● **THE TASK**: Word for word, copy out the data below, omitting pictures.

● **GIVEN MATERIAL**:
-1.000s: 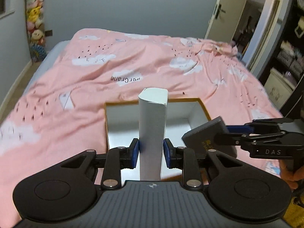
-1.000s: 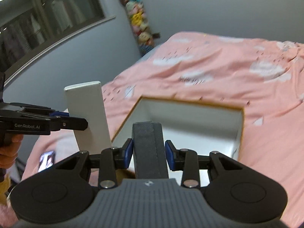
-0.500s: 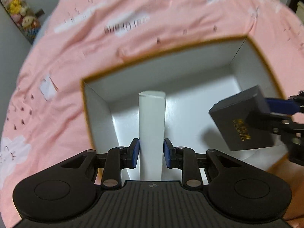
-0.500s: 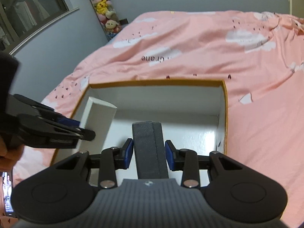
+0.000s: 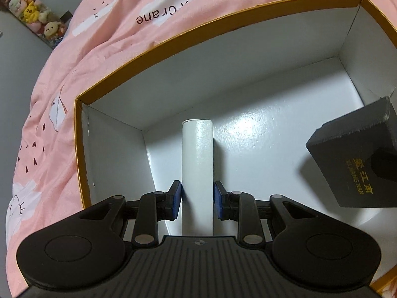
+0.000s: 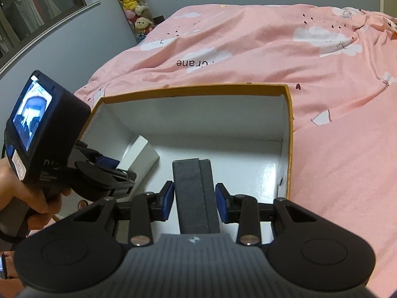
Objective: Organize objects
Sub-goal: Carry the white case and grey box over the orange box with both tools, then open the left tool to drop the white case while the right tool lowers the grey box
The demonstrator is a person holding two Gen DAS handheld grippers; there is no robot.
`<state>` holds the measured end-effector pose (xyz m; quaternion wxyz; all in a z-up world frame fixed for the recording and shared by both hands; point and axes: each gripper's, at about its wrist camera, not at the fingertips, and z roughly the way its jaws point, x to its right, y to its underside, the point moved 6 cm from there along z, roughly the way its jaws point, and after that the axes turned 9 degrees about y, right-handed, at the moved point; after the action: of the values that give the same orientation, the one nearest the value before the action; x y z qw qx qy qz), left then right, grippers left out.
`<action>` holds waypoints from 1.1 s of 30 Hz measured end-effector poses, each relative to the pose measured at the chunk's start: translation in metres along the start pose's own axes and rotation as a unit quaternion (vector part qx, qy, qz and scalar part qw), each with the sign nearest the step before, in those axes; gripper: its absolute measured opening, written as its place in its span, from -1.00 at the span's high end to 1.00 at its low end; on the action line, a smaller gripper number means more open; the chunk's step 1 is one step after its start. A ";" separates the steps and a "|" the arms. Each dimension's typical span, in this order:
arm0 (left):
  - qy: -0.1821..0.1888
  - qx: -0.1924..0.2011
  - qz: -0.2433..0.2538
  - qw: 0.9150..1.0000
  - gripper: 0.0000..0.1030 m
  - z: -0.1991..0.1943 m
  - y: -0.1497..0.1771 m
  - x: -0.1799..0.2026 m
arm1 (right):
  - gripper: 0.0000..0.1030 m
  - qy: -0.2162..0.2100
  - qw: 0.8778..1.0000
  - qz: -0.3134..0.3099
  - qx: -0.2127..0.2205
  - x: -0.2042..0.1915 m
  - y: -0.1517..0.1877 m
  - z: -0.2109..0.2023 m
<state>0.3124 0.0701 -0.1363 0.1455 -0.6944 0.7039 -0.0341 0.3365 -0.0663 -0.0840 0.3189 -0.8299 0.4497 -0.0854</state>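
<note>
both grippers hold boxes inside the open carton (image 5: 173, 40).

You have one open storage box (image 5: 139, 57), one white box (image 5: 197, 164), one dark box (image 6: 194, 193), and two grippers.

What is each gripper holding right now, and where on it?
The left gripper clamps a white box across its narrow sides near the lower end. The right gripper clamps a dark grey box likewise.

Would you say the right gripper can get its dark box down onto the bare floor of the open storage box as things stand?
Probably yes: the right gripper holds the dark box over bare floor of the storage box; the white box sits off to the side.
</note>
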 end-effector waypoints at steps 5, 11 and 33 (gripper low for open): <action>0.052 -0.006 -0.029 0.998 0.28 -0.006 -0.002 -0.002 | 0.26 -0.005 1.000 0.001 -0.006 0.002 0.001 0.002; 0.141 -0.014 -0.050 0.989 0.26 -0.015 0.000 0.006 | 0.26 -0.006 1.000 0.008 -0.019 0.001 0.002 0.010; 0.086 0.078 0.318 0.941 0.38 0.013 -0.027 0.067 | 0.27 0.037 0.999 0.011 -0.018 0.018 -0.014 0.011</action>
<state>0.3422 0.0047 -0.1530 0.1418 -0.4153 0.8929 -0.1003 0.3612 -0.0709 -0.0866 0.2885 -0.8268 0.4715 -0.1044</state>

● **SOLUTION TO THIS PROBLEM**:
-1.000s: 
-1.000s: 
-0.500s: 
-0.500s: 
+0.000s: 
+0.000s: 
Objective: Organize objects
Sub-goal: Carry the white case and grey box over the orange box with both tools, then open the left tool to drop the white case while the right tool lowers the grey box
The demonstrator is a person holding two Gen DAS handheld grippers; there is no robot.
`<state>` holds the measured end-effector pose (xyz m; quaternion wxyz; all in a z-up world frame fixed for the recording and shared by both hands; point and axes: each gripper's, at about its wrist camera, not at the fingertips, and z roughly the way its jaws point, x to its right, y to its underside, the point moved 6 cm from there along z, roughly the way its jaws point, and after that the axes turned 9 degrees about y, right-handed, at the moved point; after the action: of the values that give the same orientation, the one nearest the value before the action; x y z qw qx qy qz), left then right, grippers left out.
`<action>` holds waypoints from 1.1 s of 30 Hz measured end-effector poses, each relative to the pose measured at the chunk's start: translation in metres along the start pose's own axes and rotation as a unit quaternion (vector part qx, qy, qz and scalar part qw), each with the sign nearest the step before, in those axes; gripper: its absolute measured opening, written as its place in its span, from -1.00 at the span's high end to 1.00 at its low end; on the action line, a smaller gripper number means more open; the chunk's step 1 is one step after its start. A ";" separates the steps and a "|" the arms. Each dimension's typical span, in this order:
arm0 (left):
  - qy: -0.1821..0.1888
  - qx: -0.1924..0.2011
  - qz: -0.2433..0.2538
  - qw: 0.9150..1.0000
  - gripper: 0.0000..0.1030 m
  - z: -0.1991..0.1943 m
  - y: -0.1497..0.1771 m
  - x: -0.1799..0.2026 m
arm1 (right):
  - gripper: 0.0000..0.1030 m
  - qy: -0.2162..0.2100
  - qw: 0.8778..1.0000
  - qz: -0.3134..0.3099
  - qx: -0.2127..0.2205
  - x: -0.2042..0.1915 m
  - y: -0.1517..0.1877 m
  - z: -0.2109..0.2023 m
<state>0.3124 0.0701 -0.1363 0.1455 -0.6944 0.7039 -0.0341 0.3365 -0.0663 -0.0840 0.3189 -0.8299 0.4497 -0.0854</state>
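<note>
both grippers hold boxes inside the open carton (image 5: 173, 40).

You have one open storage box (image 5: 139, 57), one white box (image 5: 197, 164), one dark box (image 6: 194, 193), and two grippers.

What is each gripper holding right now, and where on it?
The left gripper clamps a white box across its narrow sides near the lower end. The right gripper clamps a dark grey box likewise.

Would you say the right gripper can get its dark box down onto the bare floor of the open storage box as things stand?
Probably yes: the right gripper holds the dark box over bare floor of the storage box; the white box sits off to the side.
</note>
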 end-effector waypoints at steps 5, 11 and 33 (gripper low for open): <action>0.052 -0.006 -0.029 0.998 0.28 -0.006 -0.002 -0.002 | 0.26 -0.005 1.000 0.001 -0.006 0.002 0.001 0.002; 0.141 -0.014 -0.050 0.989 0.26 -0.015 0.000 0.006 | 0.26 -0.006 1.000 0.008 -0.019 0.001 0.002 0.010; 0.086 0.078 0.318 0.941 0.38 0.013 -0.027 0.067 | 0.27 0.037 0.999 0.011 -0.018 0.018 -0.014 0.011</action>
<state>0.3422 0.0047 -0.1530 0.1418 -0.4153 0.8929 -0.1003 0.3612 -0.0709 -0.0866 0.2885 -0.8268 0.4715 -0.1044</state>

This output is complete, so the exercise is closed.